* _Your goal_
Print out the records in full, keeping each word unchanged.

^^^^

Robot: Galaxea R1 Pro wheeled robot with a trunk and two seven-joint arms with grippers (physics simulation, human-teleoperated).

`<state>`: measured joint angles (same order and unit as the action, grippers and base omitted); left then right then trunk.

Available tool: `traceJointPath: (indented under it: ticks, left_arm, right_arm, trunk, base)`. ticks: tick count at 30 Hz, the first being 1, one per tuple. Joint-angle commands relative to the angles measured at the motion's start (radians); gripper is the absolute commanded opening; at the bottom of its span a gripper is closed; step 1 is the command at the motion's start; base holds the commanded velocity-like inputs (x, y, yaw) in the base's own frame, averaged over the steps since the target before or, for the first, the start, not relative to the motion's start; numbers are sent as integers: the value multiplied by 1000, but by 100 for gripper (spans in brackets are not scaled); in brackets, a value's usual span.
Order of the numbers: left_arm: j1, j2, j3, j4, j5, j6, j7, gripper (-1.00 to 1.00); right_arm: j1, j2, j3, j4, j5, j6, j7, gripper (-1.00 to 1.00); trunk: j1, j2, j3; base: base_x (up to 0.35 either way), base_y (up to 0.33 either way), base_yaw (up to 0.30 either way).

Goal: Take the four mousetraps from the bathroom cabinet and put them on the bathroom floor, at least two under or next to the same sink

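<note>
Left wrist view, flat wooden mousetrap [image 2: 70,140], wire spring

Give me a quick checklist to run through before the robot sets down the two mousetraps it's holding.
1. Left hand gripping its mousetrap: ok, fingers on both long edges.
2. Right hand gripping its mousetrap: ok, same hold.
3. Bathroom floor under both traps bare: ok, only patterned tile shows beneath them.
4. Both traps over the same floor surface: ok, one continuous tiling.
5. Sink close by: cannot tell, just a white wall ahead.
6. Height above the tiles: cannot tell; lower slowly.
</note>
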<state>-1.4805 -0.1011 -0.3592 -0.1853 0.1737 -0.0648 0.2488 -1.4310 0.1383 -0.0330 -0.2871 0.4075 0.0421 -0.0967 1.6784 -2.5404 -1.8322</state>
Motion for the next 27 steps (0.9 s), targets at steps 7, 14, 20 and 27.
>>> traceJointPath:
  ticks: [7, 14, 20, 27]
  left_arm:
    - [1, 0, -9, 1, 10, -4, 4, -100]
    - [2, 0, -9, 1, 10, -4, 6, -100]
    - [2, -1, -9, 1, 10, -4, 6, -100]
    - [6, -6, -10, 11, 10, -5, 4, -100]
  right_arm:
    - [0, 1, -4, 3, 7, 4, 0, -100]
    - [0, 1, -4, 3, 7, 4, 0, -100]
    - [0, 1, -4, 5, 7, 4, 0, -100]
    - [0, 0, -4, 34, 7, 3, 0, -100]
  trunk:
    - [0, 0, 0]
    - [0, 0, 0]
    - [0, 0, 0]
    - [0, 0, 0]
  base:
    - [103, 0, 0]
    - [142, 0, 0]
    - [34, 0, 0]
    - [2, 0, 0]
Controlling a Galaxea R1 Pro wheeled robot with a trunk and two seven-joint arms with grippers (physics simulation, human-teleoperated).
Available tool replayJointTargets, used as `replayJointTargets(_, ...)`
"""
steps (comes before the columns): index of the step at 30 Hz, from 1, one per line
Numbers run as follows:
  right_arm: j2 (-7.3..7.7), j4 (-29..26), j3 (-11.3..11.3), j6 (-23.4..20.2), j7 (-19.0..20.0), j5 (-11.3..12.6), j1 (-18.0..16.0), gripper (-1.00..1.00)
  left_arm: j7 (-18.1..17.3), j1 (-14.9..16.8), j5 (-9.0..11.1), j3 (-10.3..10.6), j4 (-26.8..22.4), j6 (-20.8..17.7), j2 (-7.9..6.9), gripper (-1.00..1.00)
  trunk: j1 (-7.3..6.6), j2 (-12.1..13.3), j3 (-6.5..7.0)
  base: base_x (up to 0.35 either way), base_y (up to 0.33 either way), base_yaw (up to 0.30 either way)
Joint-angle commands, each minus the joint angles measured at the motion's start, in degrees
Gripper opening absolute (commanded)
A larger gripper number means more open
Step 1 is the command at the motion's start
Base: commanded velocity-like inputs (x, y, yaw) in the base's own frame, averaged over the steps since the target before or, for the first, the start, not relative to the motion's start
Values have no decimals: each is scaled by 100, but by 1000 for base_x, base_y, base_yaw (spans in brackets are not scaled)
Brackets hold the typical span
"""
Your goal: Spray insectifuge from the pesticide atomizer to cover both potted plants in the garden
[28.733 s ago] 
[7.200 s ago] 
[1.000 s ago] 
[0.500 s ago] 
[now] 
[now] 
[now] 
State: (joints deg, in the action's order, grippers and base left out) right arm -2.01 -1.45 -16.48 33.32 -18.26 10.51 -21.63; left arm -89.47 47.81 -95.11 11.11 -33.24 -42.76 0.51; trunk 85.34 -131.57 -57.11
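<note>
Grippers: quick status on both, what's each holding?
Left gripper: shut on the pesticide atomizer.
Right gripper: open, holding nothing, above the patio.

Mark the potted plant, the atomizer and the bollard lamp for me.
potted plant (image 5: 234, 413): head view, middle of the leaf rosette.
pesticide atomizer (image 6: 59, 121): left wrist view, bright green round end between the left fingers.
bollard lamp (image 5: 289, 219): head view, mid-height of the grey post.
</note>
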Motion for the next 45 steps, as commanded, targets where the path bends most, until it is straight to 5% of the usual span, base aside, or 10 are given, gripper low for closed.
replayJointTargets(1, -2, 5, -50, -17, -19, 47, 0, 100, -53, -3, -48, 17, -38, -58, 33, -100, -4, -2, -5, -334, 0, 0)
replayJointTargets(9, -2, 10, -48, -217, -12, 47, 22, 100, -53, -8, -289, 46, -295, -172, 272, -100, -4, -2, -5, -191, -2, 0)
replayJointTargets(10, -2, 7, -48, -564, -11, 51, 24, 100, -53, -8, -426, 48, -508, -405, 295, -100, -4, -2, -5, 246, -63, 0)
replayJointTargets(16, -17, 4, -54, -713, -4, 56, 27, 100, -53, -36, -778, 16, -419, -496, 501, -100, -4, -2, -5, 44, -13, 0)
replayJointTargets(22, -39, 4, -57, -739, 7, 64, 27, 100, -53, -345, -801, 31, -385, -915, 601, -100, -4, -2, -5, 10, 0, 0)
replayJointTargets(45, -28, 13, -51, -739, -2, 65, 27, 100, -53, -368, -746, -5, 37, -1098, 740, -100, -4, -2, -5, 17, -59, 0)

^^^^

* _Task result_
Robot: Galaxea R1 Pro wheeled robot with a trunk and two seven-joint arms with grippers (physics simulation, human-teleoperated).

`<state>`: measured joint angles (same order and unit as the action, grippers and base omitted); left then right then trunk.

Available tool: `traceJointPath: (indented under it: ticks, left_arm, right_arm, trunk, base)`. ticks: tick count at 30 Hz, the first being 1, one per tuple. Joint-angle commands relative to the angles measured at the motion's start (radians); gripper is the absolute commanded opening; at the bottom of its span a gripper is closed; step 1 is the command at the motion's start; base holds the commanded velocity-like inputs (x, y, yaw) in the base's own frame, averaged over the steps since the target before or, for the first, the start, not relative to the motion's start; numbers are sent as integers: the value multiplied by 1000, but by 100 for gripper (spans in brackets are not scaled); in brackets, a value's usual span.
Order of the numbers: left_arm: j1, j2, j3, j4, j5, j6, j7, gripper (-1.00 to 1.00); right_arm: j1, j2, j3, j4, j5, j6, j7, gripper (-1.00 to 1.00); trunk: j1, j2, j3; base: base_x (up to 0.35 either way), base_y (up to 0.33 either way), base_yaw (up to 0.30 either way).

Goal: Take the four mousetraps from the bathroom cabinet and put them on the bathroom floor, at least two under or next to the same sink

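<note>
Left wrist view, flat wooden mousetrap [image 2: 70,140], wire spring

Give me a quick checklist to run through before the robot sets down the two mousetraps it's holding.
1. Left hand gripping its mousetrap: ok, fingers on both long edges.
2. Right hand gripping its mousetrap: ok, same hold.
3. Bathroom floor under both traps bare: ok, only patterned tile shows beneath them.
4. Both traps over the same floor surface: ok, one continuous tiling.
5. Sink close by: cannot tell, just a white wall ahead.
6. Height above the tiles: cannot tell; lower slowly.
</note>
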<state>-1.4805 -0.1011 -0.3592 -0.1853 0.1737 -0.0648 0.2488 -1.4310 0.1383 -0.0330 -0.2871 0.4075 0.0421 -0.0967 1.6784 -2.5404 -1.8322</state>
Motion for the next 27 steps (0.9 s), targets at steps 7, 14, 20 and 27.
>>> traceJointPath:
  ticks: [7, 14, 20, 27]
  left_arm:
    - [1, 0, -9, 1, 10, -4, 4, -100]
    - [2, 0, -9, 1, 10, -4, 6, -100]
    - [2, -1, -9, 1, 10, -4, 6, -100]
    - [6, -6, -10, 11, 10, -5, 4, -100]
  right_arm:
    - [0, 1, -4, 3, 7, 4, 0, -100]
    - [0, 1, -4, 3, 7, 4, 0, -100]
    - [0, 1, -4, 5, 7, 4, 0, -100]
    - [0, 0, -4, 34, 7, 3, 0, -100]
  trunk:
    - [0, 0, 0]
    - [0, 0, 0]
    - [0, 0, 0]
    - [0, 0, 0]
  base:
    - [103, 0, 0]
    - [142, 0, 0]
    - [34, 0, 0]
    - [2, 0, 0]
Controlling a Galaxea R1 Pro wheeled robot with a trunk and two seven-joint arms with grippers (physics simulation, human-teleoperated).
Available tool replayJointTargets, used as `replayJointTargets(_, ...)`
"""
steps (comes before the columns): index of the step at 30 Hz, from 1, one per line
Numbers run as follows:
  right_arm: j2 (-7.3..7.7), j4 (-29..26), j3 (-11.3..11.3), j6 (-23.4..20.2), j7 (-19.0..20.0), j5 (-11.3..12.6), j1 (-18.0..16.0), gripper (-1.00..1.00)
  left_arm: j7 (-18.1..17.3), j1 (-14.9..16.8), j5 (-9.0..11.1), j3 (-10.3..10.6), j4 (-26.8..22.4), j6 (-20.8..17.7), j2 (-7.9..6.9), gripper (-1.00..1.00)
  trunk: j1 (-7.3..6.6), j2 (-12.1..13.3), j3 (-6.5..7.0)
  base: base_x (up to 0.35 either way), base_y (up to 0.33 either way), base_yaw (up to 0.30 either way)
Joint-angle commands, each minus the joint angles measured at the motion's start, in degrees
Gripper opening absolute (commanded)
A larger gripper number means more open
Step 1 is the command at the motion's start
Base: commanded velocity-like inputs (x, y, yaw) in the base's own frame, averaged over the steps since the target before or, for the first, the start, not relative to the motion's start
Values have no decimals: each is scaled by 100, but by 1000 for base_x, base_y, base_yaw (spans in brackets are not scaled)
Brackets hold the typical span
"""
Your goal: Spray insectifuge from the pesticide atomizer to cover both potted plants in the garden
[28.733 s ago] 
[7.200 s ago] 
[1.000 s ago] 
[0.500 s ago] 
[now] 
[now] 
[now] 
State: (joints deg, in the action's order, grippers and base left out) right arm -2.01 -1.45 -16.48 33.32 -18.26 10.51 -21.63; left arm -89.47 47.81 -95.11 11.11 -33.24 -42.76 0.51; trunk 85.34 -131.57 -57.11
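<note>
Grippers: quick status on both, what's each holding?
Left gripper: shut on the pesticide atomizer.
Right gripper: open, holding nothing, above the patio.

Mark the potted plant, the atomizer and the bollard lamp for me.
potted plant (image 5: 234, 413): head view, middle of the leaf rosette.
pesticide atomizer (image 6: 59, 121): left wrist view, bright green round end between the left fingers.
bollard lamp (image 5: 289, 219): head view, mid-height of the grey post.
</note>
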Motion for the next 45 steps, as commanded, targets where the path bends most, until it is straight to 5% of the usual span, base aside, or 10 are given, gripper low for closed.
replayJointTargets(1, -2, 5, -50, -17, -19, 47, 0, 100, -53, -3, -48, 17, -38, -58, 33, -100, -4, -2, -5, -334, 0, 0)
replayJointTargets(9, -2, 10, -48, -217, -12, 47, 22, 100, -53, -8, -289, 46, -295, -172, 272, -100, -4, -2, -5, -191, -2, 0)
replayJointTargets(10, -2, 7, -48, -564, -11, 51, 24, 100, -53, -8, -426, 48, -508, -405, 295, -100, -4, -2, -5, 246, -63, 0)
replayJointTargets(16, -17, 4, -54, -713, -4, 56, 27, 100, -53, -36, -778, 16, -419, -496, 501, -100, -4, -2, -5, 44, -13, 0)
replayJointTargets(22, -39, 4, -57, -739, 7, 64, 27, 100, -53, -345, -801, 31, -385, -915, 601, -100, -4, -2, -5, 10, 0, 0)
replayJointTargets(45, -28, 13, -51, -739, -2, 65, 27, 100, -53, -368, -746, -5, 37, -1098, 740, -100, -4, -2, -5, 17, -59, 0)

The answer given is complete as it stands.